* Your assignment: The expected answer is the complete listing, reproduced character for character.

* Data block:

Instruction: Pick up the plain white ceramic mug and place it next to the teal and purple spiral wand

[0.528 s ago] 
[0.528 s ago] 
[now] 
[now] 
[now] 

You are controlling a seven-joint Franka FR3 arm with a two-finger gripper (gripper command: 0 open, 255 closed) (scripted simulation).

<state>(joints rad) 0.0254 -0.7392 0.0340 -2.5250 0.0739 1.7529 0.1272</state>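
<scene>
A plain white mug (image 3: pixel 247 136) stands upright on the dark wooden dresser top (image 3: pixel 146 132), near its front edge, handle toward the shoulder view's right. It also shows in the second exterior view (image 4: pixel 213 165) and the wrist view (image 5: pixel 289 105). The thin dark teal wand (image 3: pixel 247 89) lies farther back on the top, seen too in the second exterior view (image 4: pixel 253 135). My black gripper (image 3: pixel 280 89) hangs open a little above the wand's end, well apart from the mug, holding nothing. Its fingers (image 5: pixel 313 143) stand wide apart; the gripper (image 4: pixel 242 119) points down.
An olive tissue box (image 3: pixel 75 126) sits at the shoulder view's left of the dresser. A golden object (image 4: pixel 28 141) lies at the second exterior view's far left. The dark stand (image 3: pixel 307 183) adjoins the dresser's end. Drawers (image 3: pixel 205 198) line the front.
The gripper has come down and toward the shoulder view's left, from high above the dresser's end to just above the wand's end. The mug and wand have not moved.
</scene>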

* Result of this exercise:
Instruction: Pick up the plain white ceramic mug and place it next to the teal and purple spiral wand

[0.528 s ago] 
[0.528 s ago] 
[now] 
[now] 
[now] 

You are controlling a seven-joint Franka FR3 arm with a two-finger gripper (gripper command: 0 open, 255 closed) (scripted simulation).

<state>(joints rad) 0.0254 -0.7392 0.0340 -2.5250 0.0739 1.7529 0.1272</state>
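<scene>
A plain white mug (image 3: pixel 247 136) stands upright on the dark wooden dresser top (image 3: pixel 146 132), near its front edge, handle toward the shoulder view's right. It also shows in the second exterior view (image 4: pixel 213 165) and the wrist view (image 5: pixel 289 105). The thin dark teal wand (image 3: pixel 247 89) lies farther back on the top, seen too in the second exterior view (image 4: pixel 253 135). My black gripper (image 3: pixel 280 89) hangs open a little above the wand's end, well apart from the mug, holding nothing. Its fingers (image 5: pixel 313 143) stand wide apart; the gripper (image 4: pixel 242 119) points down.
An olive tissue box (image 3: pixel 75 126) sits at the shoulder view's left of the dresser. A golden object (image 4: pixel 28 141) lies at the second exterior view's far left. The dark stand (image 3: pixel 307 183) adjoins the dresser's end. Drawers (image 3: pixel 205 198) line the front.
The gripper has come down and toward the shoulder view's left, from high above the dresser's end to just above the wand's end. The mug and wand have not moved.
</scene>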

Work on this exercise has concluded.